Data below

╭──

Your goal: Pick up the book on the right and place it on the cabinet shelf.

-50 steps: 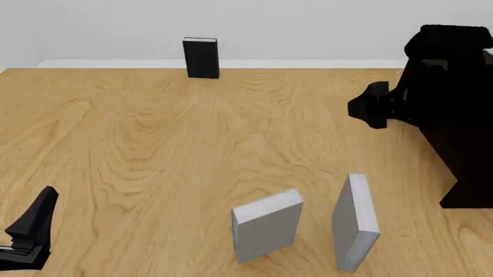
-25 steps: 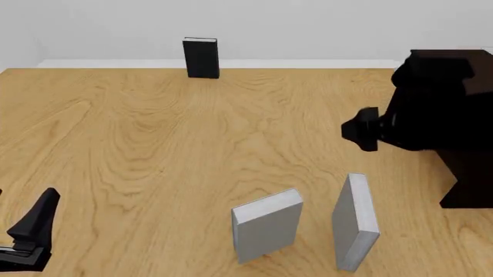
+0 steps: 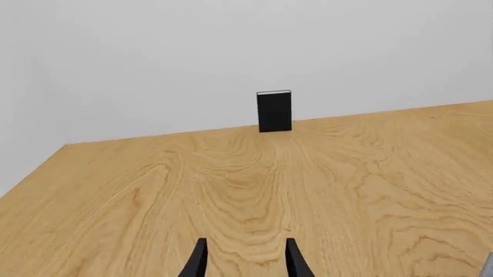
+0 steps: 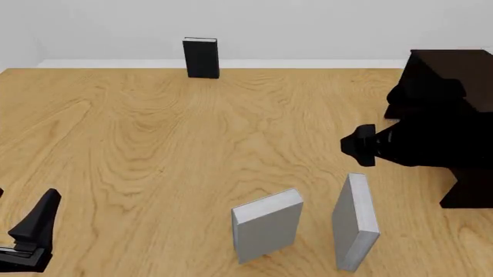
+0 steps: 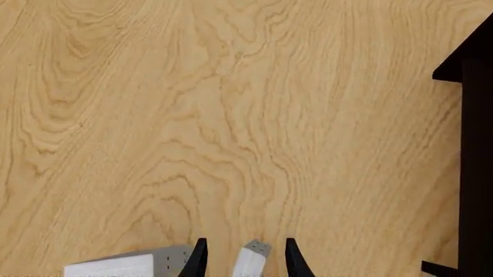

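Your left gripper (image 4: 31, 231) sits spread at the table's (image 4: 138, 144) near left corner, open wood ahead. The other grey book (image 4: 267, 225) stands centre-near; the book (image 4: 354, 222) stands just right of it, apart. Your right gripper (image 4: 361, 145), fingers parted, hangs above it beside the cabinet (image 4: 462, 173).
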### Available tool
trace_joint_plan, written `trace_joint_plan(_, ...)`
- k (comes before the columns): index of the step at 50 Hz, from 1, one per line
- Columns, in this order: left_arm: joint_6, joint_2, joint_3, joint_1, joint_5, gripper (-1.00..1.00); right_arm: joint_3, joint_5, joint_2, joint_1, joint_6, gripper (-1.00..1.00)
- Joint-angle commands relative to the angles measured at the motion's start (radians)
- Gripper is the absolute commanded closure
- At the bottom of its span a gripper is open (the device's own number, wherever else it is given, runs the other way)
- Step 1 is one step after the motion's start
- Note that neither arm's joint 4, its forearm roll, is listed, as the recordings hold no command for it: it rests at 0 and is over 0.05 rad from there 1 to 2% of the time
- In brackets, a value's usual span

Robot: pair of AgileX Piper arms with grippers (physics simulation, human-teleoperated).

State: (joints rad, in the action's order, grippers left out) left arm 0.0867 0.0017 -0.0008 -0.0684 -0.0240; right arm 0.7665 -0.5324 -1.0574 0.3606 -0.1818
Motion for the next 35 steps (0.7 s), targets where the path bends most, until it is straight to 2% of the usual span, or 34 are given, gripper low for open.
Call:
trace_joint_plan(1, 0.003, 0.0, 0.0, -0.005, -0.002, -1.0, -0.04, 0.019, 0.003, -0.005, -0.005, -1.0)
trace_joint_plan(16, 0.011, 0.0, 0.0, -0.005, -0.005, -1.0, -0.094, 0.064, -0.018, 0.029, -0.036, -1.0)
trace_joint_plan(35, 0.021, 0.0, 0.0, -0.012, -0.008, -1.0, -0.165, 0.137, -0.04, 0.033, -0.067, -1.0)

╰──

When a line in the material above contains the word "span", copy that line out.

Exercise response
- At the bottom of its span a gripper is open (the device's own number, wherever else it is given, runs the other way)
- In brackets, a value's usual span
Motion for the next 35 steps (0.7 s), targets where the path bends most, until it is straight to 2% of the usual span, or 34 are given, gripper low for open.

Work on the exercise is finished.